Please return, with no alterations, the lines below from the very first through the one that contains "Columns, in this".

==*==

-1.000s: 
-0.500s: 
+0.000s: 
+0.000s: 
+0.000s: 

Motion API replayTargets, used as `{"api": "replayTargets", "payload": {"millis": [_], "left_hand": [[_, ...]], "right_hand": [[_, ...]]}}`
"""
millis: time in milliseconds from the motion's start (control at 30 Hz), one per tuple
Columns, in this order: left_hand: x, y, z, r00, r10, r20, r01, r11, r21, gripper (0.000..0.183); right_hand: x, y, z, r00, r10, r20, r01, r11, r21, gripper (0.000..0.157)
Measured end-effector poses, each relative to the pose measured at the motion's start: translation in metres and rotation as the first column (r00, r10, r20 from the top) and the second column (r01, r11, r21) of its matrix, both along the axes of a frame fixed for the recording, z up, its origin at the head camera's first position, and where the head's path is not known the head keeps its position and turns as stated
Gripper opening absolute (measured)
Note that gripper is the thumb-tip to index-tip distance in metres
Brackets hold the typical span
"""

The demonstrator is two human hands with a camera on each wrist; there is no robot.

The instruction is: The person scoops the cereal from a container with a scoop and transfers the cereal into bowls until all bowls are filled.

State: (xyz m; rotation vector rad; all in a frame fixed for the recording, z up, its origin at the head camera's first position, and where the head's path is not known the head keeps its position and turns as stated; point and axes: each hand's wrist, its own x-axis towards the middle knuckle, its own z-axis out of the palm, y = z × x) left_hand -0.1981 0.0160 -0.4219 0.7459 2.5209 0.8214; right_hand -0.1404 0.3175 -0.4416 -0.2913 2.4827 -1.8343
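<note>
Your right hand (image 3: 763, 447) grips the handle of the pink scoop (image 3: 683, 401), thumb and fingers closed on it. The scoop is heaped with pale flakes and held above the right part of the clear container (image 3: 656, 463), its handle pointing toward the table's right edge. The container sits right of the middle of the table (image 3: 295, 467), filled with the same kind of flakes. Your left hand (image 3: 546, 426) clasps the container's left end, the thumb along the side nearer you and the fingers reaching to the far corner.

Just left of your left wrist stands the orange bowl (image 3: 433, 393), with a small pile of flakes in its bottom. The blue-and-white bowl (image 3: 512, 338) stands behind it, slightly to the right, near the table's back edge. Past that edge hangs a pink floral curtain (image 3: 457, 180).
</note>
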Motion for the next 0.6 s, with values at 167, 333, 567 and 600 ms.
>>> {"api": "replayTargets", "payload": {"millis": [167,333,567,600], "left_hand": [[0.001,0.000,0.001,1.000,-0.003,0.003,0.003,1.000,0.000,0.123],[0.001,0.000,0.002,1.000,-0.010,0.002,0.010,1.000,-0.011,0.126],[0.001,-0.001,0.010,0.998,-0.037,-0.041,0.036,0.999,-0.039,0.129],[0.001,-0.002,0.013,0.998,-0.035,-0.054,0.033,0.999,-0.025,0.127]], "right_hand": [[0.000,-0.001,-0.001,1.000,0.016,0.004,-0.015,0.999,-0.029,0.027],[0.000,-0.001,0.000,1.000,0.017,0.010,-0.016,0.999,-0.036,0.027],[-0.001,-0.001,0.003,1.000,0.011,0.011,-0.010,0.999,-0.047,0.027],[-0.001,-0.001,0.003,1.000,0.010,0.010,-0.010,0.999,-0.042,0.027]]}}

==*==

### Response to the task
-1.000s: 
-0.500s: 
+0.000s: 
+0.000s: 
+0.000s: 

Motion API replayTargets, used as `{"api": "replayTargets", "payload": {"millis": [_], "left_hand": [[_, ...]], "right_hand": [[_, ...]]}}`
"""
millis: time in milliseconds from the motion's start (control at 30 Hz), one per tuple
Columns, in this order: left_hand: x, y, z, r00, r10, r20, r01, r11, r21, gripper (0.000..0.183); right_hand: x, y, z, r00, r10, r20, r01, r11, r21, gripper (0.000..0.157)

Nothing more belongs to this answer.